Наконец, или же на начало, пропел из клетки под потолком петух. И словно сапоги затопали по крыше. Кто-то или что-то заметалось, заскрипело сухим деревом. Посыпалась из щёлок труха, зазвонили колокола. Только барин всё не мог взять в толк — правда ли они звонили или только у него в голове?
— Да всё у вас в голове, батюшка, — раздался заспанный и от того сиплый голос Гаврилы Борисыча, — вы бы наших-то послушали. Нет тут нича.
И он зевнул так глубоко, что проглотил и всех свиней, что ходили и валялись, и петуха с потолка, сам потолок, и стены, и дверь скрипучую, и сено колючее, и медный глаз, и даже Жердяка, и нож его проглотил. Вот те крест! И то, что топало и звенело, и что светило. Лампадку, поднос, графинчик хладный, копытца, крыночку, грибцы — всё. Уф, зевнул, так зевнул. Только коней не проглотил. Этих оставил, и даже будить не стал. А только повернулся на другой бок, и опяточно заснул.
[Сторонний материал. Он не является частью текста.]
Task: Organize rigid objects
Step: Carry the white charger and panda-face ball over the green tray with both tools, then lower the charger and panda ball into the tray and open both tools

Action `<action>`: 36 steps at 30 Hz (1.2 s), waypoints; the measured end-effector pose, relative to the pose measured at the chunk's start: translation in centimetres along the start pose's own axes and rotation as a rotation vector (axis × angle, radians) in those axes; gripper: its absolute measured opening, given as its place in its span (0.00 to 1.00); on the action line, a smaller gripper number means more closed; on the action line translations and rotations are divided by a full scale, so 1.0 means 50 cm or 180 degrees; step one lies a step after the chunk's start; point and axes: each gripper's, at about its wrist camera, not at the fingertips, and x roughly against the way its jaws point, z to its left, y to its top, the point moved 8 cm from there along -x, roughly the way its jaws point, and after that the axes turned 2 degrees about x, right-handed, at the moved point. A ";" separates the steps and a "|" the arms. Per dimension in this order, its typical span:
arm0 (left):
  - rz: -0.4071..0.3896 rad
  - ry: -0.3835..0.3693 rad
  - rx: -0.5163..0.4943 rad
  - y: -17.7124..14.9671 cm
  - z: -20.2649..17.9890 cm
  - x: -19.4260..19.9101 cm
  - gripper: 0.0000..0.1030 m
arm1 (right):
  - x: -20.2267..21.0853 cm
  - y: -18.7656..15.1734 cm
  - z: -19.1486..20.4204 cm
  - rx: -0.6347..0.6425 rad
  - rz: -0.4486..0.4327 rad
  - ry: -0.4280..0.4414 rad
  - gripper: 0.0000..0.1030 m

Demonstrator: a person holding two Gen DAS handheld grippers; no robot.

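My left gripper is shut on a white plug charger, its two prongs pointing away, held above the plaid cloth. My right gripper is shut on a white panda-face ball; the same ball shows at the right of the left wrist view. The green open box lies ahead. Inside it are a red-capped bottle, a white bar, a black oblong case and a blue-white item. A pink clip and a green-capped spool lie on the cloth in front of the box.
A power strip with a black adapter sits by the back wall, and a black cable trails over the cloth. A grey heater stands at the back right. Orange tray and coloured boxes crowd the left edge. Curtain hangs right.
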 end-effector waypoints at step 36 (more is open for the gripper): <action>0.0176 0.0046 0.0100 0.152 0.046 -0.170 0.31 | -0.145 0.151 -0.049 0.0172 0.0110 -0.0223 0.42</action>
И вот приснилось ему, что устал он весь день баранку крутить, что теперь до знакомого кабака бредёт кости кинуть. По Арбату через бульвар, в подворотню, в «У Дороги». А там сверкнёт графин, катаются по сукну шары, господа и дамы, и на сцене, не мешая им, сидит Живой с гитарой. И что музыку, которую он исполняет, в народе словом «блюз» прозвали. А почему так? Стащив сапоги, откинувшись в креслице за чёрным пенным пивом, Гаврила готов был дать ответ. Хороша, африканская…
Из тишины рождался звук, и в неё же возвращался. Звук был настоящим — таким, что удар по струне нёс крик проеденной души этого Живого, что передавал удар. И эхо таяло медленно в завывании ветра за окном и редком скрипе стульев.
Скажите-ка, Мамлей Яблочный, Стёпка, Багрян Зимыч, Коля-рваная-доля, и ты, Елей Мартыныч, какое дело ему было теперь до всех свиней, до барчуков, которых надо ещё везти по делам их, и до затёртых скрипучих колёс? Все ж мы знаем, что колёса на то, чтоб крутиться, и нас всех, людей простых да прощённых, крутить-вертеть в хороводе страшном. И только одного просим у вас: не будите коней — пущай себе спят покамест, а там дорога дальняя… в Рязань.